▸ **WHAT YOU WILL DO**: Could you repeat the whole listing below exactly, omitting any picture it holds?

▸ **GIVEN INFORMATION**:
══════
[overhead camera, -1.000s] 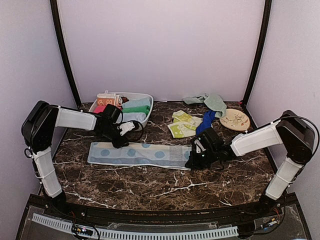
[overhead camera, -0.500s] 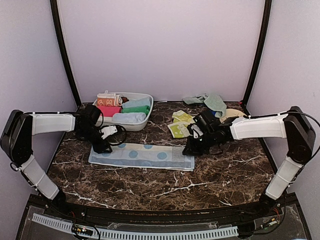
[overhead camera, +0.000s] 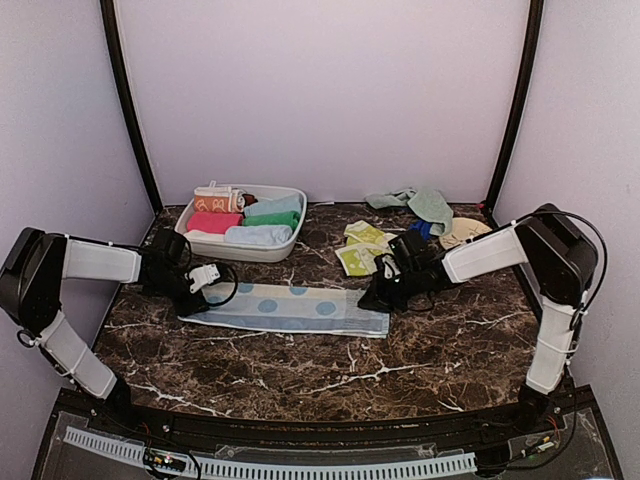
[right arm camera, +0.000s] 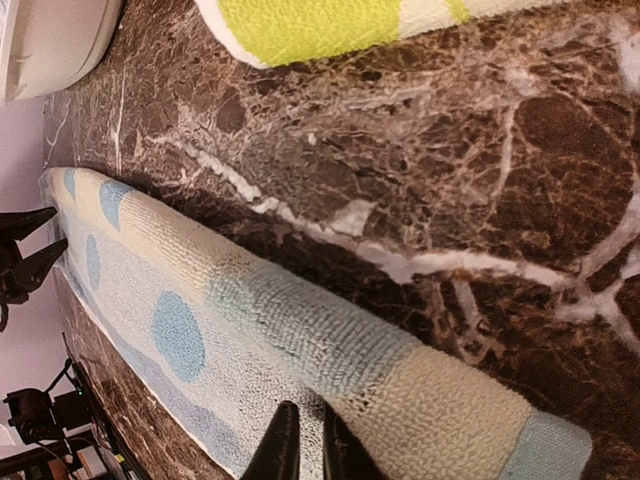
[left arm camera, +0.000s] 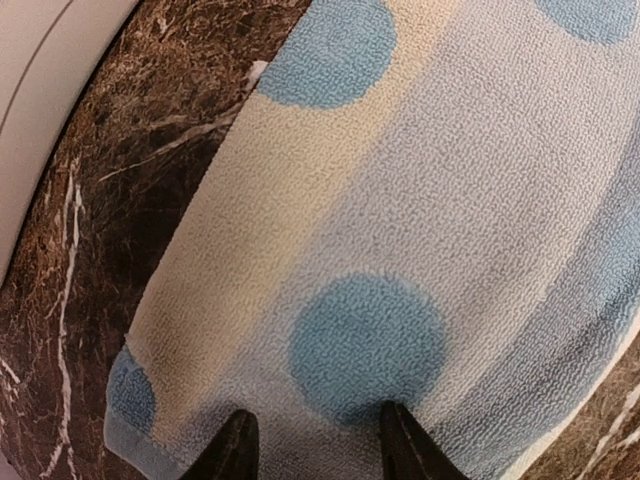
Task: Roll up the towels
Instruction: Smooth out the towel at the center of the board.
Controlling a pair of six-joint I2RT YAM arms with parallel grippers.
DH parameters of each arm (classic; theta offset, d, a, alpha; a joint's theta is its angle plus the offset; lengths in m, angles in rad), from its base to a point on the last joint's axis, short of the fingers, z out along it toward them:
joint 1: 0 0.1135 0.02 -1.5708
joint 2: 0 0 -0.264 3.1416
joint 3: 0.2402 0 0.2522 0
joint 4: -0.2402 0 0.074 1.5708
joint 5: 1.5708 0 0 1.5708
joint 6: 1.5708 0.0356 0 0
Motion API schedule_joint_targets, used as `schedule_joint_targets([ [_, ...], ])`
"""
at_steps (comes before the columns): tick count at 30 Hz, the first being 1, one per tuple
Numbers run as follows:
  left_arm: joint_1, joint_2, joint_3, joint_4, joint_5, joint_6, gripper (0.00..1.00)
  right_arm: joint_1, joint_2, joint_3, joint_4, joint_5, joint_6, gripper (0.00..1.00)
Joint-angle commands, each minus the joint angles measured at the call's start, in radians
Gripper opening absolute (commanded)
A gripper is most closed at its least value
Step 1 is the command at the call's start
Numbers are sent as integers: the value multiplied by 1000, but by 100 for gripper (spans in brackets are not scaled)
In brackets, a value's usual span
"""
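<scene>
The spotted towel (overhead camera: 285, 308) lies stretched flat on the table (overhead camera: 400, 370), running from one gripper to the other. The left gripper (left arm camera: 318, 412) stands spread over its left end. The right gripper (right arm camera: 306, 410) is almost pressed together, its tips on the towel's right end. Whether cloth sits between them is hidden.

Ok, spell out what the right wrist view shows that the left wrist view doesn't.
Only right wrist: the yellow-green towel, the right tool with its fingers nearly closed at one end of the spotted towel, and that towel's full length. Only left wrist: a close-up of the left tool, fingers apart over a blue spot. Both: the spotted towel, the marble table and the edge of the white tub.
</scene>
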Motion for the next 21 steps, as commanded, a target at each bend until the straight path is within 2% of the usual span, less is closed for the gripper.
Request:
schedule_joint_targets([
  [1, 15, 44, -78, -1, -139, 44, 43, -6, -20, -13, -19, 37, -25, 16],
  [4, 15, 12, -43, -74, -88, 32, 44, 0, -83, -11, -59, 48, -59, 36],
  [9, 15, -84, 76, -348, 164, 15, 48, 3, -237, -49, -171, 174, -72, 56],
  [11, 15, -108, 112, -427, 217, 14, 48, 9, -273, -70, -232, 261, -70, 59],
  [13, 14, -119, 132, -433, 221, 5, 49, 16, -277, -79, -266, 316, -65, 61],
  [21, 24, -48, 165, -325, 60, -35, 50, 62, -130, 47, -317, 404, -114, 63],
])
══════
▸ **RESULT OF THIS TASK**:
[overhead camera, -1.000s] 
[overhead camera, -0.500s] 
[overhead camera, +0.000s] 
[right arm camera, +0.000s] 
[left arm camera, +0.000s] 
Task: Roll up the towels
Instruction: Smooth out the towel at the center of the board.
Controlling a pair of six-joint I2RT YAM arms with parallel grippers.
DH parameters of each arm (classic; theta offset, d, a, alpha; a joint's theta is its angle plus the offset; lengths in m, angles in rad), from its base to a point on the last joint's axis, short of the fingers, z out along it toward them:
joint 1: 0 0.1135 0.02 -1.5708
joint 2: 0 0 -0.264 3.1416
joint 3: 0.2402 0 0.2522 0
joint 4: -0.2402 0 0.074 1.5708
joint 5: 1.5708 0 0 1.5708
joint 6: 1.5708 0.0356 0 0
Motion API schedule_joint_targets, used as `schedule_joint_targets([ [_, ...], ])`
"""
at_steps (comes before the columns): tick count at 30 Hz, the first being 1, one per tuple
Numbers run as follows:
  left_arm: joint_1, joint_2, joint_3, joint_4, joint_5, joint_6, gripper (0.00..1.00)
  right_arm: joint_1, joint_2, joint_3, joint_4, joint_5, joint_6, gripper (0.00..1.00)
Joint-angle commands, each minus the joint angles measured at the call's start, in radians
Gripper opening absolute (commanded)
A gripper is most closed at its least value
Step 1 is the command at the call's start
Numbers are sent as integers: the value multiplied by 1000, but by 100 for gripper (spans in brackets are not scaled)
In brackets, a value's usual span
"""
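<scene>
The spotted towel (overhead camera: 285, 308) lies stretched flat on the table (overhead camera: 400, 370), running from one gripper to the other. The left gripper (left arm camera: 318, 412) stands spread over its left end. The right gripper (right arm camera: 306, 410) is almost pressed together, its tips on the towel's right end. Whether cloth sits between them is hidden.

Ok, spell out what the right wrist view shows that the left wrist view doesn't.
Only right wrist: the yellow-green towel, the right tool with its fingers nearly closed at one end of the spotted towel, and that towel's full length. Only left wrist: a close-up of the left tool, fingers apart over a blue spot. Both: the spotted towel, the marble table and the edge of the white tub.
</scene>
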Motion for the next 21 steps, as commanded, a target at each bend until the straight path is within 2% of the usual span, less is closed for the gripper.
Request:
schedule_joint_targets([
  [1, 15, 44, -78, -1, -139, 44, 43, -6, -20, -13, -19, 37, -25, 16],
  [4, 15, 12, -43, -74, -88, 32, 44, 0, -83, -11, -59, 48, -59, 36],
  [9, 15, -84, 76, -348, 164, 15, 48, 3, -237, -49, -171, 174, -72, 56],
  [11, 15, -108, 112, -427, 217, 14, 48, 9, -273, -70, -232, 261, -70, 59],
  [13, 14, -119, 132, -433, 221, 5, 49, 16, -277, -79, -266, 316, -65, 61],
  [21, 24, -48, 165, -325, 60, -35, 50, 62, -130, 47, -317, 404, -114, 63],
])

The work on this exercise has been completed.